Defence could also do more to increase awareness of suicide contagion within the military, perhaps developing internal programme guidelines on how to reduce the likelihood of imitative suicide, similar to those other organisations have developed for the media. While we don’t have much solid information on whether suicide prevention efforts carry their own contagion risks, there’s enough evidence of contagion resulting from media stories to suggest that Defence should err on the side of caution in its own programmes.

That doesn’t mean eliminating suicide prevention programmes – ignoring the issue most certainly won’t make it go away. But it does suggest increased care in the use of the term suicide, as well as training for caregivers, leaders and gatekeepers in how to talk about suicide without inadvertently contributing to the problem of imitative suicides.
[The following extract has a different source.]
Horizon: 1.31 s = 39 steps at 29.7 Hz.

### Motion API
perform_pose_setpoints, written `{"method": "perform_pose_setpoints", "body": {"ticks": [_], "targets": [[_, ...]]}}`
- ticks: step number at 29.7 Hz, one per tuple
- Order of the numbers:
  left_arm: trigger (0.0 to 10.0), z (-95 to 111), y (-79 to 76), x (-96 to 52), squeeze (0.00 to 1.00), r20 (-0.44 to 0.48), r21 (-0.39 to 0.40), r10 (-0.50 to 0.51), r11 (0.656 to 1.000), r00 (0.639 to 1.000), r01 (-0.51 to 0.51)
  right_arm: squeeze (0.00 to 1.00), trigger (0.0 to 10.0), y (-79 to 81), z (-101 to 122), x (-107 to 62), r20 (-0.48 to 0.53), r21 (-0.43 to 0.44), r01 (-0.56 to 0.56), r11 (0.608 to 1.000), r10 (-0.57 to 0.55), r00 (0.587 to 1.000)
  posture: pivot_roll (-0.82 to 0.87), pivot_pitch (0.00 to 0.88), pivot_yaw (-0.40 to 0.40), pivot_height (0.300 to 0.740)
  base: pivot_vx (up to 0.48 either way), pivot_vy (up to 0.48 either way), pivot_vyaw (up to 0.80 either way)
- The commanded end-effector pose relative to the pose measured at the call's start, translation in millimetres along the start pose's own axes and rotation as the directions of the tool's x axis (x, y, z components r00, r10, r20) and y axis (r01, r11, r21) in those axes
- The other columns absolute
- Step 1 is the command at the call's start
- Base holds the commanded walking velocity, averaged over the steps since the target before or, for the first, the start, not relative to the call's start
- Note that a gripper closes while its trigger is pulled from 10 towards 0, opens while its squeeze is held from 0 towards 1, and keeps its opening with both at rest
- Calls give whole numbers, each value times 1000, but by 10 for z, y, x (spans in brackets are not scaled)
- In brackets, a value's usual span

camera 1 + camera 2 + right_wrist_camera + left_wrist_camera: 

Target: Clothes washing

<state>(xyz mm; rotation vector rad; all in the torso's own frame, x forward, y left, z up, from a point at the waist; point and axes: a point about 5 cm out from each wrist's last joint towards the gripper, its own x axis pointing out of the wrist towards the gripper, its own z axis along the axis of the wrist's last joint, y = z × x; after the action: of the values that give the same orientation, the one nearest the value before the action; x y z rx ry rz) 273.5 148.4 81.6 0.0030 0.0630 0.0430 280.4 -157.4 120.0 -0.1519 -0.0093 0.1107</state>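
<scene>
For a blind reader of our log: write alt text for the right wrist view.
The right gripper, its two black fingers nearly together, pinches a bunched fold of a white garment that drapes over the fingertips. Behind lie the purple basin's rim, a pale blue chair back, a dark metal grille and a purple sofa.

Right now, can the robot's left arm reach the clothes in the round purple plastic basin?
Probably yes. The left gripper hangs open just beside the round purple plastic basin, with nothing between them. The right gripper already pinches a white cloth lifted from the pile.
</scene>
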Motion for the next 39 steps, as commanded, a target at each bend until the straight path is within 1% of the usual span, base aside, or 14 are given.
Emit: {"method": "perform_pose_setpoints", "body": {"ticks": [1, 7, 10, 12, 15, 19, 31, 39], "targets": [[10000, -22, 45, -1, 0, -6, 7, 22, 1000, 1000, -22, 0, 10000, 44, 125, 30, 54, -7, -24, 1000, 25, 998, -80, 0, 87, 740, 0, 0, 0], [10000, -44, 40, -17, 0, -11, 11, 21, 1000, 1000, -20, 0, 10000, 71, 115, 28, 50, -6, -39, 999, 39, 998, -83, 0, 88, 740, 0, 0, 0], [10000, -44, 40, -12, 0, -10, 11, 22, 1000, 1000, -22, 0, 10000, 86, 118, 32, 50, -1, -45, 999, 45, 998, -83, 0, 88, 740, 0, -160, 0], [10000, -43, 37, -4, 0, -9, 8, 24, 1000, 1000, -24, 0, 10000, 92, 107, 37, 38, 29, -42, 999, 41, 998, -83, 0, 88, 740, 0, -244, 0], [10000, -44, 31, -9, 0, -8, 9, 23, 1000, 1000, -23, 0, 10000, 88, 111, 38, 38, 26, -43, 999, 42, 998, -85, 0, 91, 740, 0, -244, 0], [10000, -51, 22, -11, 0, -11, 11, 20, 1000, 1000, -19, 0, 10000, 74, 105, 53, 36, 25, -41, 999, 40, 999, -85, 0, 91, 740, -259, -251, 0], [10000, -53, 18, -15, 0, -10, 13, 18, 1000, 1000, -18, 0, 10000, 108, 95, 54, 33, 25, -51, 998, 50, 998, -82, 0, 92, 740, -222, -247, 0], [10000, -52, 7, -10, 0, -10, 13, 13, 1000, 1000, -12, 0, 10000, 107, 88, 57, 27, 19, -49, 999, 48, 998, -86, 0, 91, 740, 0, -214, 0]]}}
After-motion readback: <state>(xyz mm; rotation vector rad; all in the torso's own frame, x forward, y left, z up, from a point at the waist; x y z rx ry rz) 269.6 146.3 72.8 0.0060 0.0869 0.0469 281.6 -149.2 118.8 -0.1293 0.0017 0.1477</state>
Overall, we know dismayingly little about what constitutes an effective suicide prevention programme, but research suggests that problems with alcohol, drugs, depression, mental illness, finances and relationships can all be risk factors for suicide. Studies also suggest that service members often lack the concrete skills needed to access behavioural health and other resources, making it less likely that they will seek help even when helpful resources exist.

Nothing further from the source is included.